* **ACTIVITY**:
Without the pictures, extract every line from the start of the material to the line containing "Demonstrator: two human", both ends included.
** DATA SEGMENT follows **
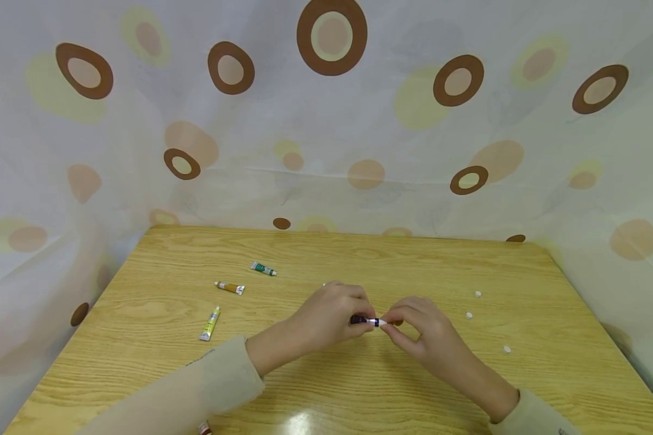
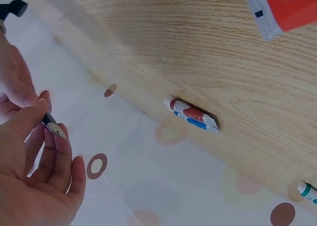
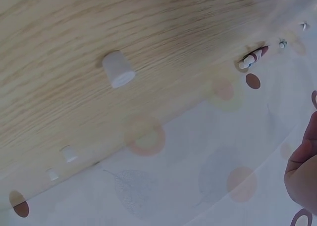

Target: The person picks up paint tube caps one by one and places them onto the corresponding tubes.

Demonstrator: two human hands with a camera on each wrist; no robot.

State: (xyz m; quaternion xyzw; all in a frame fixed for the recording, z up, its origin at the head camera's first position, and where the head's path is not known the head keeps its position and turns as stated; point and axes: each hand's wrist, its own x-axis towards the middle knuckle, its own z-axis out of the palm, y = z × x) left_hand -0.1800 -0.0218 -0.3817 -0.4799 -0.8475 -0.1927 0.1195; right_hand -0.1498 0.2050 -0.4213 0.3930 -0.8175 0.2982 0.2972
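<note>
A small dark blue-purple paint tube [image 1: 375, 322] lies level between both hands at the middle of the table. The left hand [image 1: 334, 314] grips its body, fingers curled over it. At the tube's white tip, the right hand [image 1: 430, 332] pinches with thumb and forefinger. In the left wrist view the tube [image 2: 55, 129] shows partly, its other end covered by fingers. Only an edge of the right hand [image 3: 304, 171] enters the right wrist view.
Left on the wooden table [image 1: 158, 290] lie a green tube [image 1: 263, 269], an ochre tube [image 1: 230, 287] and a yellow tube [image 1: 210, 323]. A dark red tube [image 1: 204, 429] shows at the bottom edge. White caps [image 1: 469, 315] lie scattered right. A patterned curtain [image 1: 326, 121] surrounds the table.
</note>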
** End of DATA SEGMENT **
* **TASK SOLUTION**:
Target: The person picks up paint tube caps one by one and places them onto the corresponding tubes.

Demonstrator: two human hands with a camera on each wrist; no robot.

The work on this exercise is now complete.